3- Compte tenu de l’indivisibilité existant entre les demandes principales et reconventionnelles, il convient de constater que la cour d’appel de Paris a été saisie en premier lieu du litige opposant les mêmes parties, à l’encontre du même jugement, en raison de sa compétence exclusive pour connaître des litiges relatifs à l’application de l’article L.442-1 du code de commerce, qui sert de fondement à l’une des prétentions de la société [E].

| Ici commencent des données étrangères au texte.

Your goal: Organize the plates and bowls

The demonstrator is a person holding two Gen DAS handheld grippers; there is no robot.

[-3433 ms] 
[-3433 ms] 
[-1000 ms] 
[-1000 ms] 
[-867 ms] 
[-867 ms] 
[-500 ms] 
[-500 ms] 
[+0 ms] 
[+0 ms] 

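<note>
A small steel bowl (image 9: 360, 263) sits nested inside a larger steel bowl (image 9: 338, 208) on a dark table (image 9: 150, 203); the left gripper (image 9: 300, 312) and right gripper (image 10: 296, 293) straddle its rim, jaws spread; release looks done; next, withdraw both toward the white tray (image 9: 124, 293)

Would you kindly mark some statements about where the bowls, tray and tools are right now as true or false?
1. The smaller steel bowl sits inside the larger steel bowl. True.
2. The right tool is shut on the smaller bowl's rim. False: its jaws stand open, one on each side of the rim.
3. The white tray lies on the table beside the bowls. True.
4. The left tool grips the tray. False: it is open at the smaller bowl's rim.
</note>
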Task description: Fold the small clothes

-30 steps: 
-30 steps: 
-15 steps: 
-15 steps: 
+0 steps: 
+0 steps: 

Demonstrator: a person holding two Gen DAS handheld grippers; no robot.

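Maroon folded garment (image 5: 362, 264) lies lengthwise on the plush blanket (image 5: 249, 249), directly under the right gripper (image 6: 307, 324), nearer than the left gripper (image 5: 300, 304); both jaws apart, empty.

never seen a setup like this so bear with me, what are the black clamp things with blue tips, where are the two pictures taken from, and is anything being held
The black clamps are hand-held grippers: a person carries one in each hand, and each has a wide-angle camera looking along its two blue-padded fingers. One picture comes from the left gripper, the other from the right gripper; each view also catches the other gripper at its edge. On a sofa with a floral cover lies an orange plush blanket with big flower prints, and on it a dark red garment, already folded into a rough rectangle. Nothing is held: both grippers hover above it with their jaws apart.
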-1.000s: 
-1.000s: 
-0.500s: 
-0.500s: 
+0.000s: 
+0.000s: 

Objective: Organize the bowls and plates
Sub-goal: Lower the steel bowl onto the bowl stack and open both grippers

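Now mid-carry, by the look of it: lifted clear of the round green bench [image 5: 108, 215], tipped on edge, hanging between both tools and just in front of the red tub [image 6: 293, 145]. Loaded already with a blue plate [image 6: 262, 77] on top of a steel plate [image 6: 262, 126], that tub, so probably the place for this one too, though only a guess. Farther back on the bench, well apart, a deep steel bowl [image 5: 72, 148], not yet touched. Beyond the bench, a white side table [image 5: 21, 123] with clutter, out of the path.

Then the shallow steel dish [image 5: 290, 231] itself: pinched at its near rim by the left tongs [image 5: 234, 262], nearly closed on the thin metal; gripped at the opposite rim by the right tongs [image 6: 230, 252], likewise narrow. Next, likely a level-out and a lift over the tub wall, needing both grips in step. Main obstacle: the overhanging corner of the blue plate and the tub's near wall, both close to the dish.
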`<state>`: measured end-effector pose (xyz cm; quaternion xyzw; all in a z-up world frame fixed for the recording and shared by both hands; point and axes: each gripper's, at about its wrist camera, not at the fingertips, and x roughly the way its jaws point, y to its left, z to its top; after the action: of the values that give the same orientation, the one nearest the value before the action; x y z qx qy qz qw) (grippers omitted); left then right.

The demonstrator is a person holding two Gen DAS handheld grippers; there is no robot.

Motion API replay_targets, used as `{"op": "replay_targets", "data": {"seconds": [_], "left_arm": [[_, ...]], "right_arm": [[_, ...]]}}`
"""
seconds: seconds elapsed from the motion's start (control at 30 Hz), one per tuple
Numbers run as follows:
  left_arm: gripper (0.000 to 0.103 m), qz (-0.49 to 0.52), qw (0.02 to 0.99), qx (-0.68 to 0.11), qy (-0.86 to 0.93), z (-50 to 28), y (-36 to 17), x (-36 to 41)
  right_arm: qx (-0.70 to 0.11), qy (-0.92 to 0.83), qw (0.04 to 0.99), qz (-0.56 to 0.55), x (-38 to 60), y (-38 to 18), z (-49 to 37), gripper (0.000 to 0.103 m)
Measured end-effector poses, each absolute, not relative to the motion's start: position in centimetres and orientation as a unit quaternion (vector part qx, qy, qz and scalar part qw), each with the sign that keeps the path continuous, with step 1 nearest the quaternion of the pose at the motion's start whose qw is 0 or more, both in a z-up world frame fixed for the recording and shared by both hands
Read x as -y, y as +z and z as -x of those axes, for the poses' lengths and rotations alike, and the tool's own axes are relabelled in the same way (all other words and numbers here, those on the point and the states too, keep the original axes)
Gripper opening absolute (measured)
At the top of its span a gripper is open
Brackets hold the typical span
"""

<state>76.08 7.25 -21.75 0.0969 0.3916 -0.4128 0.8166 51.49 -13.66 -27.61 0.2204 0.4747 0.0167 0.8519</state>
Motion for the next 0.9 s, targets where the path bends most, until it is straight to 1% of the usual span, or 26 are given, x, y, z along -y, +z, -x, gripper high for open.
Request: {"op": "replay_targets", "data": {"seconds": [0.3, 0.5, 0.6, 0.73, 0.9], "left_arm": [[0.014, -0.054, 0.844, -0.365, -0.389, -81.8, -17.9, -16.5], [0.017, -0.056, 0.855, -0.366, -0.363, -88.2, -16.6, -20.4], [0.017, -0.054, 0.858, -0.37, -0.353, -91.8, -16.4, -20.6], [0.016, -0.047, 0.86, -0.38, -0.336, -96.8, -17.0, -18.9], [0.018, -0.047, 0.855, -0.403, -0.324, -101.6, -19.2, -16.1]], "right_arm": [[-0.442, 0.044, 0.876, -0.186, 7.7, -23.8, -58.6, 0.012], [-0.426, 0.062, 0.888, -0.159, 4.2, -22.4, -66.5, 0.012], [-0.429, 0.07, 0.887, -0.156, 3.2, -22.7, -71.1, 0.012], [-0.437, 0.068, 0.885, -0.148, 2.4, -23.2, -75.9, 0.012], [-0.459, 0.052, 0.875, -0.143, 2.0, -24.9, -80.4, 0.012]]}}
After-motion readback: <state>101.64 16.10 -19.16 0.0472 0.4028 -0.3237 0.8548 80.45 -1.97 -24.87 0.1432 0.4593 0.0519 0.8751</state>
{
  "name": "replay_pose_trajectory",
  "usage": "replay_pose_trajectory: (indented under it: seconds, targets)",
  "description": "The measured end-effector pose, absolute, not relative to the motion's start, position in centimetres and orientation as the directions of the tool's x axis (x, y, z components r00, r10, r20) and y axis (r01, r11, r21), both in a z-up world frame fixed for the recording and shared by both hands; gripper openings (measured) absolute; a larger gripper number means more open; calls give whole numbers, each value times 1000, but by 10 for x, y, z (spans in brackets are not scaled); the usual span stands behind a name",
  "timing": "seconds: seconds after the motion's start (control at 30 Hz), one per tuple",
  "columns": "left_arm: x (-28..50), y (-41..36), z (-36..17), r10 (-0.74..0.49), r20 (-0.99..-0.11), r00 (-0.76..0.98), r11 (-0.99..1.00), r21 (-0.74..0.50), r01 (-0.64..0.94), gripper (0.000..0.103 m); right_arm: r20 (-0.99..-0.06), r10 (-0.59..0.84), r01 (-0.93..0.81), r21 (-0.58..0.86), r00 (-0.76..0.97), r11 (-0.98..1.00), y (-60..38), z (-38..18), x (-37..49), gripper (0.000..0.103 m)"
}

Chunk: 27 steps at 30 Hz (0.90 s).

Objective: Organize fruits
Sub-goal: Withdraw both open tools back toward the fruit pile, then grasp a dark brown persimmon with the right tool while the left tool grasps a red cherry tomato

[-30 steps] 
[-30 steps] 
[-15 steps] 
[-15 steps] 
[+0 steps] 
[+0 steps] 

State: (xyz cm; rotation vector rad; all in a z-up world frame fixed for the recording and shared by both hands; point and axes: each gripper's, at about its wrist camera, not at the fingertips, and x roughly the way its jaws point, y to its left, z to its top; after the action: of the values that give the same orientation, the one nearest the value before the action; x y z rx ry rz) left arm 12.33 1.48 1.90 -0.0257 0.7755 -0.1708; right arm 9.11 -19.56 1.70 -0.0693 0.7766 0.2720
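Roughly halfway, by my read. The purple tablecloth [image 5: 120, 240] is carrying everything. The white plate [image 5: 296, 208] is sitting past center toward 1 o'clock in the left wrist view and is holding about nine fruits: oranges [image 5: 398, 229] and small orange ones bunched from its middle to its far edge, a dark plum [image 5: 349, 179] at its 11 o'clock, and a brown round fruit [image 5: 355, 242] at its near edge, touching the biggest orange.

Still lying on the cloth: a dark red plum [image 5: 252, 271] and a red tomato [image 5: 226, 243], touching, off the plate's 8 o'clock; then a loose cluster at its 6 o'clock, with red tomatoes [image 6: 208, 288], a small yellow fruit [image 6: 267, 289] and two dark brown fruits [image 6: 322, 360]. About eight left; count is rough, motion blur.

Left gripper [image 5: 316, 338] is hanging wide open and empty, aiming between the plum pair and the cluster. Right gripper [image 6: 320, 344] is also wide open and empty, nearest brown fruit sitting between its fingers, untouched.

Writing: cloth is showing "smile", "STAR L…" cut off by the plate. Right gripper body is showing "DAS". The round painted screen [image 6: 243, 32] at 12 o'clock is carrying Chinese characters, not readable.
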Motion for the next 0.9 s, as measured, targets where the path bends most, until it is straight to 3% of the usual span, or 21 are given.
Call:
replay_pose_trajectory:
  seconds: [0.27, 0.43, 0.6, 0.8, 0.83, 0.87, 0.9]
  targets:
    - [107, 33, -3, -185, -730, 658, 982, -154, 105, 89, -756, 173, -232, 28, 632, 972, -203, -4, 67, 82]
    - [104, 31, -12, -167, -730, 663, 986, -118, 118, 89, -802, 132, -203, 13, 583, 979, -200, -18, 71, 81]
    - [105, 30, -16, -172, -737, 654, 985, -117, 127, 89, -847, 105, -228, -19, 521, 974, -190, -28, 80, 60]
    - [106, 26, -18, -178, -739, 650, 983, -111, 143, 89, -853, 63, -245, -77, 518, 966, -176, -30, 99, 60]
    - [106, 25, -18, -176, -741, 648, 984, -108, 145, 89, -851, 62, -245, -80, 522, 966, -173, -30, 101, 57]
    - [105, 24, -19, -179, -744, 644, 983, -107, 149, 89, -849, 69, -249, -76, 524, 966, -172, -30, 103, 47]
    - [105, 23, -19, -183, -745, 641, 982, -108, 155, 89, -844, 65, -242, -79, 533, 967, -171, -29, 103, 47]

4- Il n’entre pas dans les pouvoirs du conseiller de la mise en état, saisi d’une exception de litispendance, de statuer sur le bien-fondé de l’argumentation présentée par la société [E], au visa de l’article L.442-1 du code de commerce, quant à l’existence d’une rupture brutale de relations commerciales établies avec la société Normad 1.
5- Il y a donc lieu de faire droit à l’exception de litispendance, et d’ordonner le desaisissement de la cour d’appel de Bordeaux au profit de la cour d’appel de Paris.
6- Les circonstances ne justifient pas qu’il soit fait application des dispositions de l’article 700 du code de procédure civile.
PAR CES MOTIFS:
Constatons la litispendance,
Ordonnons le desaisissement de la cour d’appel de Bordeaux, au profit de la cour d’appel de Paris, pour connaître de l’appel formé par la société Normad 1, selon déclaration d’appel du 6 février 2024 (RG n°24/00535), à l’encontre du jugement rendu par le tribunal de commerce de Bordeaux le 23 juin 2023,
Rejetons la demande formée sur le fondement de l’article 700 du code de procédure civile par la société [E] et par M. [S] [B],
Disons que les dépens d’appel relatif à la procédure RG 24/00535 resteront à la charge de la société Normad 1.
La présente ordonnance a été signée par M. Jean-Pierre FRANCO, Président, et par M. Hervé GOUDOT, Greffier, auquel la minute a été remise par le magistrat signataire.